Detoxification of mycotoxins can also be achieved enzymatically or microbiologically, since certain enzymes and microorganisms can transform mycotoxins into less or non-toxic compounds. However, these approaches need further development before they can be used on a widespread scale.

Pre-harvest prevention measures following the principles of good agricultural practices (e.g. growing resistant crop, varieties, soil tillage, crop rotation, plant diseases management, insect control, etc.) as well as post-harvest measures (such as adequate storage and transportation) still play a key role in mitigating mycotoxin contamination. Yet, effective as they are, at present these measures cannot guarantee complete mycotoxin absence. Therefore, food processing techniques like the ones described above are an essential element of a comprehensive strategy to reduce mycotoxin levels in food products.

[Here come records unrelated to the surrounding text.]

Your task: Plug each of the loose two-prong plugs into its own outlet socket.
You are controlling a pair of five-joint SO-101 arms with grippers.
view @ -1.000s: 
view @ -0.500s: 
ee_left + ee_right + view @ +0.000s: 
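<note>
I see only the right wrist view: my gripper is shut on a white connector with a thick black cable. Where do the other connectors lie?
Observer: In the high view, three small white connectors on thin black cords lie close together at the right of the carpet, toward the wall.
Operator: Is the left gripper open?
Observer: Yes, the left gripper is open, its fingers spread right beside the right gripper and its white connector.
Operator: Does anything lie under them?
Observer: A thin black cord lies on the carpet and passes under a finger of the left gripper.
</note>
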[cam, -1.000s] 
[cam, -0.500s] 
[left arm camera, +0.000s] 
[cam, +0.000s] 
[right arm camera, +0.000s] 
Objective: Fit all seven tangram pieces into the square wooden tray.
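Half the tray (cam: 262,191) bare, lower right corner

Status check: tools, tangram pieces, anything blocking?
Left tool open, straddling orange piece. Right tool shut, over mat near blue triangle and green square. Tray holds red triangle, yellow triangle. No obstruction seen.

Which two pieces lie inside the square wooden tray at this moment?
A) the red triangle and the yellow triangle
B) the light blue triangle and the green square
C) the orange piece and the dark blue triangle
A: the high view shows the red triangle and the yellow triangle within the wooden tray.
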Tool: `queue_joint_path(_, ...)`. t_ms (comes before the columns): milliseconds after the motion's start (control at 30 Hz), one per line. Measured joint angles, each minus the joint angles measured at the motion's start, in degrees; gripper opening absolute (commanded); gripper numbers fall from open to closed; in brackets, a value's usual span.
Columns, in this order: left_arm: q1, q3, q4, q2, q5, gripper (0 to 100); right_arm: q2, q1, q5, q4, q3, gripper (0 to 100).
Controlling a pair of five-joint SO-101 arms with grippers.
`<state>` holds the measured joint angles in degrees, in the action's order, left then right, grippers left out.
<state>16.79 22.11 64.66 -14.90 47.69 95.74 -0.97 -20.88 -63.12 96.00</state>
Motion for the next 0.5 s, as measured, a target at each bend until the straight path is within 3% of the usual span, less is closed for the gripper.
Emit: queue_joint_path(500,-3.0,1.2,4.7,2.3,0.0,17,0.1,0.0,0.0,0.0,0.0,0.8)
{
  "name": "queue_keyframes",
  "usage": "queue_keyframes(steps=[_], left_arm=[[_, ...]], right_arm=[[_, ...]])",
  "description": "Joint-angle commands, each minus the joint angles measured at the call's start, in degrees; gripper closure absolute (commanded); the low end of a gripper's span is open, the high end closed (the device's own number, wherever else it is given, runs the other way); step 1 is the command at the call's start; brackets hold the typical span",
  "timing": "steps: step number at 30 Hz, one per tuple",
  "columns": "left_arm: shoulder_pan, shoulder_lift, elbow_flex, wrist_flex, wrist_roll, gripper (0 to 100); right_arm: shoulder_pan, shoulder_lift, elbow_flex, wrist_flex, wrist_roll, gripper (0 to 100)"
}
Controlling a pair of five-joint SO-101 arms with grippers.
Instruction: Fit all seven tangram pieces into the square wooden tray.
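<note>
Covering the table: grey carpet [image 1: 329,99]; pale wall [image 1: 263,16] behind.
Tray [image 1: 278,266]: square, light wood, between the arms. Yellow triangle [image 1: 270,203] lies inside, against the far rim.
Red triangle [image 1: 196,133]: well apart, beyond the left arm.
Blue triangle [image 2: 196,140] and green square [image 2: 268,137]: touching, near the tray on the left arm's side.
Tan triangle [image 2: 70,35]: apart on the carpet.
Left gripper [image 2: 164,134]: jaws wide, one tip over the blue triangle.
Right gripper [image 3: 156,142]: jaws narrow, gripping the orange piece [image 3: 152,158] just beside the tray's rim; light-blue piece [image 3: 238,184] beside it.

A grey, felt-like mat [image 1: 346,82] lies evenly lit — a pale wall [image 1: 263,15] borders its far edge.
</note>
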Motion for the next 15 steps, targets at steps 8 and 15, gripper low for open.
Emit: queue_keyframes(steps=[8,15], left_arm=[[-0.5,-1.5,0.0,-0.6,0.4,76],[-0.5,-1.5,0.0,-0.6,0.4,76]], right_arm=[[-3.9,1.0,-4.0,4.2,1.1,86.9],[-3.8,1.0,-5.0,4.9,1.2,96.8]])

Currently, mostly physical treatments are used in food production in the EU. A few chemical and biotechnological techniques are approved for use in animal feed production. Novel technologies (such as e.g. cold plasma treatment, possibly in combination with novel detoxification agents) show promise as tools to reduce mycotoxin contamination but need further research and development before they can be approved for use by European regulators.

The authors recommend that research into developing detoxification techniques suitable for the highest-risk products should be a priority. Prioritization should be based on criteria such as consumption of the contaminated commodity (staple foods that are consumed in the highest quantities and commodities consumed by sensitive population groups like young children), occurrence of mycotoxin at high levels in such commodities and level of toxicity of specific mycotoxin contaminants. Different geographical regions require different prioritizations.

They also note that further research is needed to better understand mechanisms of mycotoxin degradation and to identify resulting mycotoxin transformation products and their biological activity.

For further information: 
Karlovsky P, Suman M, Berthiller F et al. (2016) Impact of food processing and detoxification treatments on mycotoxin contamination. Mycotoxin Res 32:179.